Until recently, the history of computing was all about training people to think and work in ways that were convenient to computers.
But search has flipped that on its head. Now, we’re living in a search-driven world where our customers and colleagues expect to use natural language when they’re working with data. And the tools to meet that expectation are now pretty much universally available.
Having the right tools, though, is just one step in a journey that includes understanding and preparing your data, creating the right search architecture for your needs, and optimizing performance.
This isn't just theory. In this article, I'll share lessons from two complementary examples: a months-long project where we prepared a large media company's data for search, and a hands-on GitHub repository I've created that demonstrates these same principles using a manageable books dataset from Kaggle. This way, you can see these concepts applied at both enterprise scale and in a way you can experiment with yourself.
Let's start by looking at why data preparation is so crucial for search in the first place.
Real data isn’t neatly organized into rows and columns or confined to a structured JSON document. It’s messy, unstructured, and highly varied. It could be anything.
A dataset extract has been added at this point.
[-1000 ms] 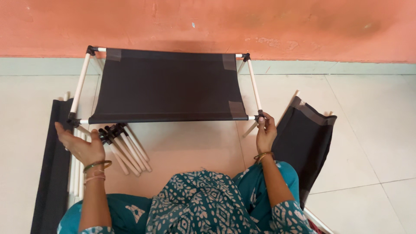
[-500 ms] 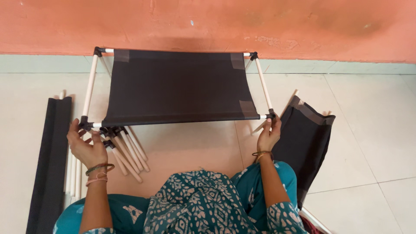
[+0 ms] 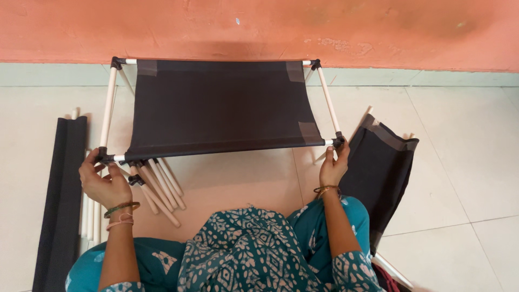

In a single project you could feasibly find a 35-minute documentary from the 1970s alongside time-series data from player-tracking software analyzing every sprint, pass, and tackle in a football game.
Even something seemingly straightforward like a book catalog will have its quirks—inconsistent author formatting, missing subtitles, or descriptions that range from a single sentence to multi-paragraph summaries.
But if we want to meet users’ expectations of interacting with computers in a more natural way, we first need to understand that data and prepare it for search. That’s essentially a process of giving computers more context.
To get our data into the right state, we need to go through four phases:
Let’s look at what each one involves.
Because data can be so varied, the first thing we need to do is get it into a format that tools like Elasticsearch can work with. Let me give you an illustration: in the media company project, we were dealing with around 2 million assets spanning decades of content in multiple formats. Video, audio, text, and more.
To create searchable indexes, we need text. So, the first step is all about converting that non-text content into text:
If you’ve ever worked on data transformation, you know how crucial this stage is. Mistakes here don’t just cause headaches—they ripple through everything that follows. Strip timestamps from video transcripts, for example, and you lose the ability to link search results to precise moments.
But it’s not just about mistakes in how you transform the data. It’s also down to what the data can give you.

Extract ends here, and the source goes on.